* **TASK STATEMENT**:
Every line below that holds the string "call" should be copied.

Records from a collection
·····
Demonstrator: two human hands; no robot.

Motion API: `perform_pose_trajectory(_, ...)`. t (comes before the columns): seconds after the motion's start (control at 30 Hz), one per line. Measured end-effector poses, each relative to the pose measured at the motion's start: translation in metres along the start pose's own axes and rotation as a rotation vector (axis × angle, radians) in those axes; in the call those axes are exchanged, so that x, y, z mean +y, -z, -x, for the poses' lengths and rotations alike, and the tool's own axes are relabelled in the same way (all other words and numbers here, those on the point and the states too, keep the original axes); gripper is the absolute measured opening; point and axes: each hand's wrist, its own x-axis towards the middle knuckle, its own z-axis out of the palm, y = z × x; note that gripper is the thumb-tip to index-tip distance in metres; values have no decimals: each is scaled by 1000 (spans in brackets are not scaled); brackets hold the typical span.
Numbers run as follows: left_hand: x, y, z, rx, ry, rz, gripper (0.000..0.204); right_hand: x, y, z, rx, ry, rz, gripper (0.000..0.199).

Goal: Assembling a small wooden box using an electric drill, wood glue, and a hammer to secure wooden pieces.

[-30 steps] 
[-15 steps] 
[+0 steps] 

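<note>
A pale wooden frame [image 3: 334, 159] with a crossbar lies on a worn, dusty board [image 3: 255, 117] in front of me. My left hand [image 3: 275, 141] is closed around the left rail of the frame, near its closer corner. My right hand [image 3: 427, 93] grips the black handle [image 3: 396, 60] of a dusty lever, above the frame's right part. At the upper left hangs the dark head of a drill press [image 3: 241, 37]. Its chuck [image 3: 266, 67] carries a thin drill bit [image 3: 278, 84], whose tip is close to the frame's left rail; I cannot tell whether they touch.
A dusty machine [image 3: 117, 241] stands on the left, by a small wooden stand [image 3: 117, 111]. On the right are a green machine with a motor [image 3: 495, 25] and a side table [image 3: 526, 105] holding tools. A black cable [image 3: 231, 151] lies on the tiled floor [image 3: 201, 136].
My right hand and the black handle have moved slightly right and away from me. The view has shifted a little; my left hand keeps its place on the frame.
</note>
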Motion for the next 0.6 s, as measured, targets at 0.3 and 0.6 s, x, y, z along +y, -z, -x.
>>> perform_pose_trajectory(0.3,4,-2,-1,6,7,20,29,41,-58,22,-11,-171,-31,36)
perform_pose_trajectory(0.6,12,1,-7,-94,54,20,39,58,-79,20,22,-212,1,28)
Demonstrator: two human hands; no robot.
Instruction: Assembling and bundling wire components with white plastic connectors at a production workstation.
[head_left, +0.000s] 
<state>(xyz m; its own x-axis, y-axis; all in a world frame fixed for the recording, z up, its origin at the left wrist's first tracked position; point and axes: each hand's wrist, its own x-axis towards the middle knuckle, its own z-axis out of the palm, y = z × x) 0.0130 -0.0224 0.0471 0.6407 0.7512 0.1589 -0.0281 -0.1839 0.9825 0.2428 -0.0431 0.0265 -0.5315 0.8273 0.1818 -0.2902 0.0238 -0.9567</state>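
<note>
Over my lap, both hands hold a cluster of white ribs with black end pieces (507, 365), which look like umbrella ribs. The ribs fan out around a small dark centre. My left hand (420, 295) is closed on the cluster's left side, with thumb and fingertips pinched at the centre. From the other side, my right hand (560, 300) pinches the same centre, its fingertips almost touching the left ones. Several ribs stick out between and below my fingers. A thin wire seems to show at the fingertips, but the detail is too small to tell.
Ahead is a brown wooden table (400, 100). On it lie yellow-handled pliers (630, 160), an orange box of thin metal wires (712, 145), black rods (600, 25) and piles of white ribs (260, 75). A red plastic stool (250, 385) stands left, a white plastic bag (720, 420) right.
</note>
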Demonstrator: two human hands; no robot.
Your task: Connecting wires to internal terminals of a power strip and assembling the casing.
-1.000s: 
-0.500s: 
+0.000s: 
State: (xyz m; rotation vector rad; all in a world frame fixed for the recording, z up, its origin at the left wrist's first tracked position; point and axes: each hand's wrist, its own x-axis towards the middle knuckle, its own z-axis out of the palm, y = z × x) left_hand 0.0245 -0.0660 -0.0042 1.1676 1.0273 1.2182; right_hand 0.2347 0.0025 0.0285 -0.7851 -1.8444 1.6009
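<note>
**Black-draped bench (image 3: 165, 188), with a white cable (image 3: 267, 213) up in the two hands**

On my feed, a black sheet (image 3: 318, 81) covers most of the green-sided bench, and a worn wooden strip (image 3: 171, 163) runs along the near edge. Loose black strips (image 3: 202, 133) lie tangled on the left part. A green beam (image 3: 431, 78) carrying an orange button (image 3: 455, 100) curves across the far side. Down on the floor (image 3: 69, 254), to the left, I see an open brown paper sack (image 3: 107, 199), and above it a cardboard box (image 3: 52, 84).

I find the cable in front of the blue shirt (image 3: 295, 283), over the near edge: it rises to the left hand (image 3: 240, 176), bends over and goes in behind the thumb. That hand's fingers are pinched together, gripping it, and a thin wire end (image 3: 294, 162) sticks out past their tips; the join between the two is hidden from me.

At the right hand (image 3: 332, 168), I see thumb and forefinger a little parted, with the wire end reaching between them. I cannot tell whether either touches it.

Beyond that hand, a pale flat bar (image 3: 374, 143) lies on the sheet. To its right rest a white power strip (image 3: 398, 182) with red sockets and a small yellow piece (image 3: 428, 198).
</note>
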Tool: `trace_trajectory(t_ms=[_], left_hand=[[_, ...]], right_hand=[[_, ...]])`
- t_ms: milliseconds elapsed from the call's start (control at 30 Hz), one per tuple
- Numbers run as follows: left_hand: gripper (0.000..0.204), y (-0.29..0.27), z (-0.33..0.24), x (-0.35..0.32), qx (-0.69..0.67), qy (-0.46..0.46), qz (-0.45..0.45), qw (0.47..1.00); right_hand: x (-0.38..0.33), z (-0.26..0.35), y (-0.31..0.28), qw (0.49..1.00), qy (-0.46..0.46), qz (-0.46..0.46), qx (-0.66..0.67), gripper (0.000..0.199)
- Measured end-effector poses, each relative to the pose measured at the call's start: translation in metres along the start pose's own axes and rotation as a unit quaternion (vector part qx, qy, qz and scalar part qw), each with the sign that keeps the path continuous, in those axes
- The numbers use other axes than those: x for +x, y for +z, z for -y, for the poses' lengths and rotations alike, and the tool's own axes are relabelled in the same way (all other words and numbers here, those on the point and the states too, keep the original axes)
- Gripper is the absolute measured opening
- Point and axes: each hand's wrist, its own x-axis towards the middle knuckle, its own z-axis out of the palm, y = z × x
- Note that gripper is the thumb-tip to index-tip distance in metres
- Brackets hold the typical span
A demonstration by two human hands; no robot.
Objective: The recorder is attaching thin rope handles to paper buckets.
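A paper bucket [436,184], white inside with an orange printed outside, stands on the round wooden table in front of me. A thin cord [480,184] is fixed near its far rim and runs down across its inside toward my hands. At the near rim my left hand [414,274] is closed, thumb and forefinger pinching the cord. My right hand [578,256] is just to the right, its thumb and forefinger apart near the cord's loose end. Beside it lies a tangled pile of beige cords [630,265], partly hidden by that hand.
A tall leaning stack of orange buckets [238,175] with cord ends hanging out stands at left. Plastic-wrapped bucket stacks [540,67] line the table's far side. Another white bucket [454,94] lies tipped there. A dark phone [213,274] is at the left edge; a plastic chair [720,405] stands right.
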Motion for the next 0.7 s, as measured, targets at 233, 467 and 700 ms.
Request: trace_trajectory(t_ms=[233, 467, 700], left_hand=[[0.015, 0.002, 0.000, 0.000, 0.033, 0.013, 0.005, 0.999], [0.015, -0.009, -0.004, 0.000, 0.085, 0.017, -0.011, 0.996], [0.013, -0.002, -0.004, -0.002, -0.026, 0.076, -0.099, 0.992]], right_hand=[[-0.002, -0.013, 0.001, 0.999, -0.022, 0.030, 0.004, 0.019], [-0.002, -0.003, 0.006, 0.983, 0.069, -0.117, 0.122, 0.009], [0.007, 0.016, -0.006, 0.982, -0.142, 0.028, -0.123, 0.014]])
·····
* **TASK ANSWER**:
Motion API: `perform_pose_trajectory(_, ...)`. t (comes before the columns): seconds after the motion's start (control at 30 Hz), one per line. Measured end-effector poses, each relative to the pose measured at the motion's start: translation in metres along the start pose's own axes and rotation as a rotation vector (axis × angle, radians) in those axes; in the call those axes are exchanged, so that x, y, z mean +y, -z, -x, for the poses' lengths and rotations alike, and the tool's own axes are relabelled in the same way (all other words and numbers here, those on the point and the states too, keep the original axes); gripper is the absolute measured opening; point and axes: each hand's wrist, its own x-axis towards the middle knuckle, its own z-axis out of the palm, y = z × x; note that gripper is the thumb-tip to index-tip distance in metres; values have no decimals: each is scaled by 1000 (spans in brackets are not scaled); brackets hold the typical span.
- t_ms: milliseconds elapsed from the call's start (control at 30 Hz), one per tuple
- Measured end-effector poses, each relative to the pose measured at the call's start: translation in metres along the start pose's own axes and rotation as a unit quaternion (vector part qx, qy, qz and scalar part qw), each with the sign that keeps the path continuous, in those axes

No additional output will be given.